**Work task**
Using the data beneath this instruction, retype only the lines from the one that contains "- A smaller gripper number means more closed" down to the one that contains "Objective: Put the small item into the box", both included, exactly as they appear.

**Data to process**
= Beginning of Section =

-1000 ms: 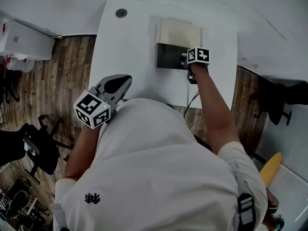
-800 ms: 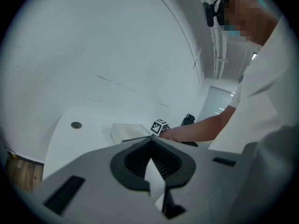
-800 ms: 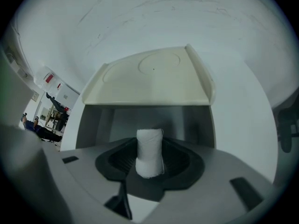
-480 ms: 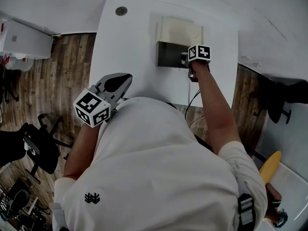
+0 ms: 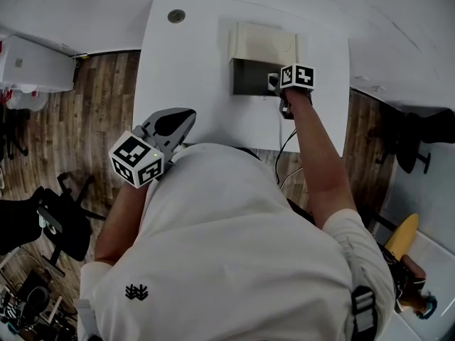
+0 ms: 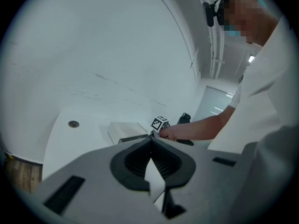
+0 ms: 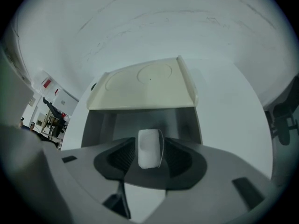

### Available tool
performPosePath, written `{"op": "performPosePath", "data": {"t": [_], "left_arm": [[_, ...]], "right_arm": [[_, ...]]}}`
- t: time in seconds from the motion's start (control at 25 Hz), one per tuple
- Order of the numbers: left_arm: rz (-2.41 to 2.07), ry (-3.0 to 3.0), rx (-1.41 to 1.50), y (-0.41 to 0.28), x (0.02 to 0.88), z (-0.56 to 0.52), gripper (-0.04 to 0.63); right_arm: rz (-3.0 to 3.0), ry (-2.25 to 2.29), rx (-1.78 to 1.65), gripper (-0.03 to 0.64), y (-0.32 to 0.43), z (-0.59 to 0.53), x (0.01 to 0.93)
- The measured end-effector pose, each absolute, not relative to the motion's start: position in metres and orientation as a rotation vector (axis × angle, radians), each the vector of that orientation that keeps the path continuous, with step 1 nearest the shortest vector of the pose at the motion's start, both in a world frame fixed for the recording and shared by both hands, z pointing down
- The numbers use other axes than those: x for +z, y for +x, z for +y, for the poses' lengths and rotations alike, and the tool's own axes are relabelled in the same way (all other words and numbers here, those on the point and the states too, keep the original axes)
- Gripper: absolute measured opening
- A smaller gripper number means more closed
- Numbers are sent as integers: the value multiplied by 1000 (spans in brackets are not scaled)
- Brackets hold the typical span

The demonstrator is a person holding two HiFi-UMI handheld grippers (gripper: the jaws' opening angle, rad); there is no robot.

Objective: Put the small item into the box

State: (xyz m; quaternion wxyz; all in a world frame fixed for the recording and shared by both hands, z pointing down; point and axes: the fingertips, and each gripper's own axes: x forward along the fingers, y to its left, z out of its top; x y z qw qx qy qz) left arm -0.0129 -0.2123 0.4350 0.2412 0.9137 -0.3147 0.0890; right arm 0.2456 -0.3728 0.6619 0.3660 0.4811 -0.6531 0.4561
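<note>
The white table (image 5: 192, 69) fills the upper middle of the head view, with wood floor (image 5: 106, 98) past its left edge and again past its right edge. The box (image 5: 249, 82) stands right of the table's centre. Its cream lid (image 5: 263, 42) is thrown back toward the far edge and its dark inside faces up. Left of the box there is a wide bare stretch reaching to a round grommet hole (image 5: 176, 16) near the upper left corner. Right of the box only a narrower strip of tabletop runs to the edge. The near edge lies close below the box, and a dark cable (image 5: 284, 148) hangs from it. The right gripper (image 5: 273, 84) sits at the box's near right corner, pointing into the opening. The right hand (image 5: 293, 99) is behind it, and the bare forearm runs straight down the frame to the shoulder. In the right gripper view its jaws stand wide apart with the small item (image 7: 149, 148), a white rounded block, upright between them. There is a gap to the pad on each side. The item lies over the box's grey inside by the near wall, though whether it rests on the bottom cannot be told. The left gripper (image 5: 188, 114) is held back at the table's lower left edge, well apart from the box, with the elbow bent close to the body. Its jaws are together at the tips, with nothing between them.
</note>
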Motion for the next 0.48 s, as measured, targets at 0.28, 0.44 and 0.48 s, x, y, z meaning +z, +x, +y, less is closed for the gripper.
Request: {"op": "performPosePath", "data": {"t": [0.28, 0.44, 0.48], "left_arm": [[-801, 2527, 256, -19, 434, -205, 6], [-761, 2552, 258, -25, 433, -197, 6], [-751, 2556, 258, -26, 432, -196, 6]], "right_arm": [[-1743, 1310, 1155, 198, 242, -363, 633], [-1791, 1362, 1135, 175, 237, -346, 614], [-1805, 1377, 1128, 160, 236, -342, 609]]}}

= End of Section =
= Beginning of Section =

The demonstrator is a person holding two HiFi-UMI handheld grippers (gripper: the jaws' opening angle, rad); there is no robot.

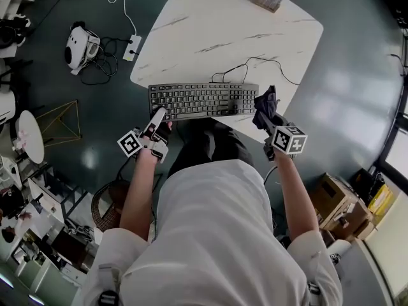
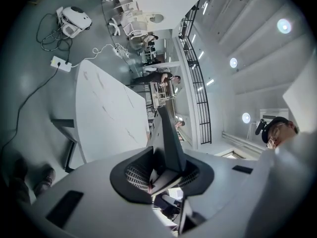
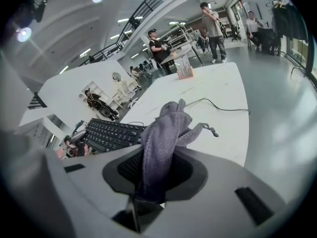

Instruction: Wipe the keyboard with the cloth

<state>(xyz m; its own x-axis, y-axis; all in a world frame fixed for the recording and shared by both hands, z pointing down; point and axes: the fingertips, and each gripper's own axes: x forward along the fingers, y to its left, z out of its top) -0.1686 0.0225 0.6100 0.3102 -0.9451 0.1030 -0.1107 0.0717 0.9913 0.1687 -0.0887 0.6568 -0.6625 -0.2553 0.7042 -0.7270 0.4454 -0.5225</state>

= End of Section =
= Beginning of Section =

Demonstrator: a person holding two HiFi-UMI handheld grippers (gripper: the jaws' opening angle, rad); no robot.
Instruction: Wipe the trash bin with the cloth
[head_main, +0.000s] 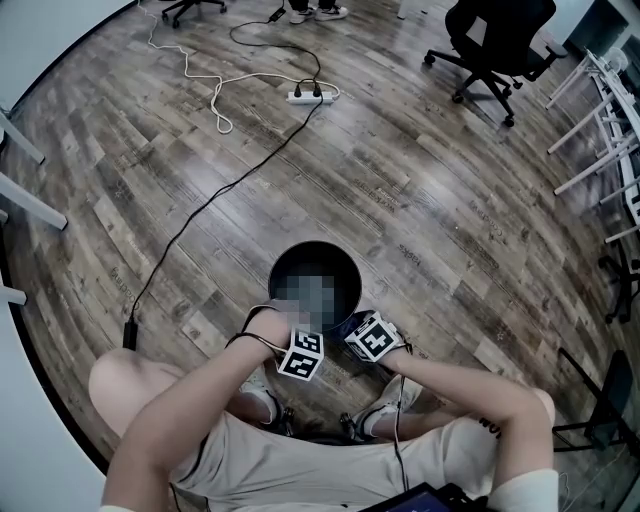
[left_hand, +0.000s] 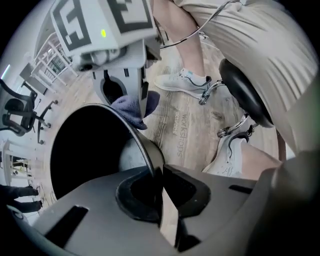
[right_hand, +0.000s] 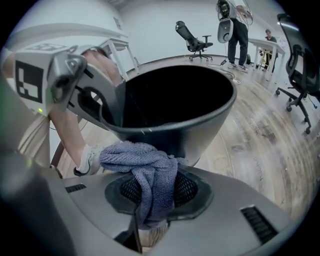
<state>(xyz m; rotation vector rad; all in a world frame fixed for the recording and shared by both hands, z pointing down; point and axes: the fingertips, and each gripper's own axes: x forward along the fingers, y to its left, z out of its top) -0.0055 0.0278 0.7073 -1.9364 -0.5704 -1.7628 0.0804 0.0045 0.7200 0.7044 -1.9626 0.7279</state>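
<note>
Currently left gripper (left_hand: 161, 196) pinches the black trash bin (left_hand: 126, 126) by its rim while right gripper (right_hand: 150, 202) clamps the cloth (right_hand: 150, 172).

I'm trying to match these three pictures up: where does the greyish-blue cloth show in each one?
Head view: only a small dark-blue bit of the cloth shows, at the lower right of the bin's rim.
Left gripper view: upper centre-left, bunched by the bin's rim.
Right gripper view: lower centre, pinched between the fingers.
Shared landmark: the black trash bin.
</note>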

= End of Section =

**Exercise solution**
- A smaller gripper number means more closed
- Numbers are sent as integers: the value multiplied by 1000 (spans in brackets are not scaled)
- Brackets hold the typical span

The demonstrator is a person holding two HiFi-UMI handheld grippers (gripper: the jaws' opening angle, rad); there is no robot.

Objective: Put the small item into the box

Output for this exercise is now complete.